THE A TO Z OF GENDER-FLUID MENSWEAR
TURNS OUT, INCLUSIVE FASHION DOESN’T MEAN GUYS DRESSING UP LIKE GIRLS, AFTER ALL!
Ranveer Singh’s skirt stunt has softened the way we look at wardrobes ‘for him’ and ‘for her’. For men, going the gender-neutral way has less to do with looking like a woman and more to do with freedom: of silhouettes, drop-crotch pants and sporting a choker. It’s about choosing the brightest colour and teaming it up with confidence. Here’s a lowdown on all that you need to know about gender-fluid fashion.
A acceptance of choice
Fashion designer Resham Karmchandani of The Pot Plant, a brand that defies fashion stereotypes, says it’s all about acceptance. “Gender fluidity is about being at ease in what you wear. We’re finding ways to help men accept what they’re comfortable in, with more flowy silhouettes, different fabrics etc.,” she says.

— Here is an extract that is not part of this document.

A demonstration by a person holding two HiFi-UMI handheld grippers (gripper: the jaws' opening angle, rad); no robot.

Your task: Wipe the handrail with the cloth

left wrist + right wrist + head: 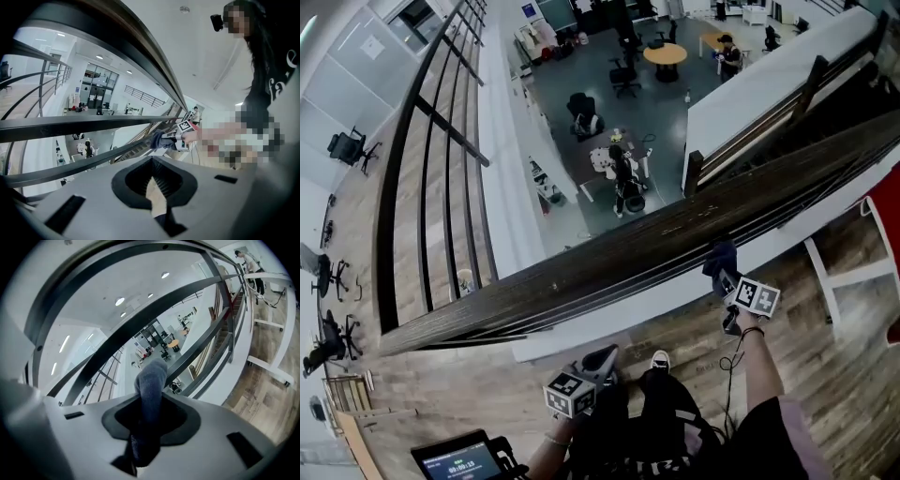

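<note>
The dark wooden handrail [609, 258] runs diagonally from lower left to upper right across the head view. My right gripper [729, 281] is shut on a dark blue cloth [721, 257], whose tip sits at the rail's near edge; I cannot tell whether it touches. In the right gripper view the cloth [151, 380] sticks up out of the jaws [145, 427], below the handrail [84, 275]. My left gripper [602, 360] hangs low near the person's knees, away from the rail, jaws together and holding nothing. From the left gripper [157, 197] view, the cloth [159, 139] shows under the handrail [140, 51].
Thin dark metal bars [93, 124] run under the handrail above a white ledge [675, 295]. Beyond is a drop to a lower floor with desks, chairs and people [623, 173]. A small screen [455, 461] sits at bottom left, a white frame [844, 277] at right.
</note>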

b bling and bright colours
Fashion designer Nachiket Barve says that gender-fluidity has always been part of Indian fashion. “Men have always worn bling, bright colours etc., in different Indian cultures. It’s just more prominent now. Go for sequins on men’s shirts, bomber jackets with patchwork, or even sheers in brighter colours,” he suggests.
c cuts and patterns with flow
Silhouettes are being experimented with and deconstruction is the key. “The focus of gender-fluidity is now on asymmetrical cuts, work like ikat, etc.,” says Resham.
d Different drapes
“Shirt dresses, flared pants, etc., that were earlier considered feminine, have now snuck into menswear. Go for a drape kurta the next time you are shopping,” says Resham.

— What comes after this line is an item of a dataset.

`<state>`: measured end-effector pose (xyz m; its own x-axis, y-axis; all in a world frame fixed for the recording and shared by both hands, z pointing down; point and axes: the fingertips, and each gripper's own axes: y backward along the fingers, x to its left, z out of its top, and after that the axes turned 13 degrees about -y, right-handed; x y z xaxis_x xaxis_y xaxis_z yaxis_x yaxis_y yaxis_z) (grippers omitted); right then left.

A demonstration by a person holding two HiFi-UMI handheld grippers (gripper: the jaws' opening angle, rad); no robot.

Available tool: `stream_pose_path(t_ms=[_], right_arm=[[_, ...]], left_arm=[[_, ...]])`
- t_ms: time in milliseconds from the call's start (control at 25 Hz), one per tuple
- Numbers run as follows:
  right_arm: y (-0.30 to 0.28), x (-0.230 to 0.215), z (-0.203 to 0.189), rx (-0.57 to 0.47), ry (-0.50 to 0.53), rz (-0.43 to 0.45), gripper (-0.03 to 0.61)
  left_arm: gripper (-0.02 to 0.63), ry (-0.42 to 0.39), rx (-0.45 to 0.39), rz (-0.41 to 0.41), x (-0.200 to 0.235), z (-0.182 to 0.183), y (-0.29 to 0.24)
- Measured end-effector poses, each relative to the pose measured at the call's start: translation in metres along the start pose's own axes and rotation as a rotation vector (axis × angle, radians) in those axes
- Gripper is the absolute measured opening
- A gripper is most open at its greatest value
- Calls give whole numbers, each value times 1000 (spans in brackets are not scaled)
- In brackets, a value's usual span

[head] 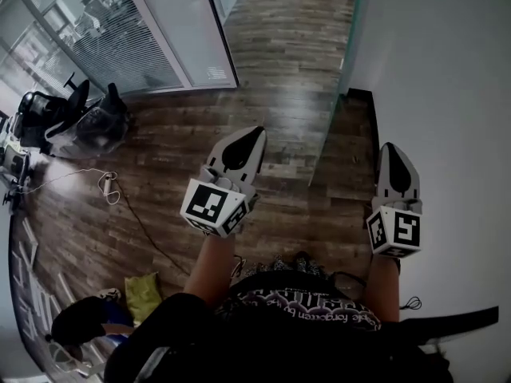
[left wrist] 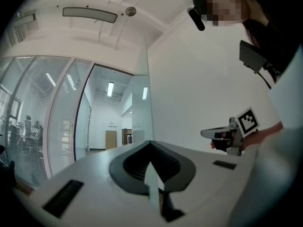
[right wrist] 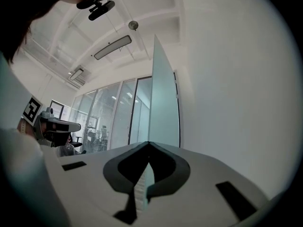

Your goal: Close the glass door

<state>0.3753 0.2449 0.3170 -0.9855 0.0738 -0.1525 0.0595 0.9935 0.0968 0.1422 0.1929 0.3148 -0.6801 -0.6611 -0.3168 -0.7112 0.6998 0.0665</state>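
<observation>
Right now both claws are clenched and empty. The left gripper and the right gripper each have their jaws pressed together with nothing between them, and both point roughly level ahead of us. The glass door stands swung back close to the white wall, nearly edge-on to us over the wooden floor. It lies ahead, between the lines of the two grippers and nearer the right one, and neither touches it.

We judge the step in hand to be the approach. To do it well, we first need to reach the pane's free edge. We cannot tell from here which edge is hinged, and no handle shows in any view. Without a handle, we plan to push with the blunt tip of clenched jaws rather than pinch, so keeping them together suits us. We want contact on the face toward the wall, near the free edge, and a slow, steady push that follows the door's arc. The other gripper should stay out of the gap where the door meets its frame.
</observation>
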Motion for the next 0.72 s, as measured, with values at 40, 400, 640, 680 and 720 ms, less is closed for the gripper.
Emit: stream_pose_path(t_ms=[40,400,640,680,720], right_arm=[[-6,-4,0,1,2,6,3],[-53,-26,-11,9,-11,38,3],[-100,-31,-14,7,-8,11,3],[-108,-32,-14,4,-7,8,3],[-116,-32,-14,-1,-5,3,3]], left_arm=[[2,0,3,6,1,-1,-5],[2,-3,21,54,15,-12,-34],[2,5,14,26,50,-31,-68],[2,6,9,20,56,-33,-74],[2,3,6,13,62,-35,-80]])
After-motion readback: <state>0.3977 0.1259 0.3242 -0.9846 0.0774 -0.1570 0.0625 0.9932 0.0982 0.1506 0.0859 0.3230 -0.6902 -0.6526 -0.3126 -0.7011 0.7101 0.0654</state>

e elements like embroidery
There are many elements that one can add to a look in order to make it more gender-fluid, believes Nachiket. “Wear pleated palazzos, embellishments on shirts, embroidery on shirts, add a bright brooch, wear sunglasses with orange rims,” he says.
F Fashionably floral
Spring collections show men in floral shirts and rightly so, because flowers and pastels are no longer restricted to women. “Florals are a huge part of this unisex trend. Men all over the world are wearing floral shirts,” says Nachiket.
g ghagras and gherawats
Anju Modi was the designer who got Ranveer Singh to wear a skirt for an event, a much-talked about incident. “Mughal influence is making a comeback, such as
gherawats and ghagras, anarkalis and angrakhas. Over time, these were considered to be for women only, but not anymore. Men wear
gherawats and these other garments confidently now,” she says.
h Hemlines without rules
If you’re trying to shift the androgynous look from the ramp to real life, the first step would be asymmetrical hemlines, says Resham. “Try them with long silhouettes,” she says.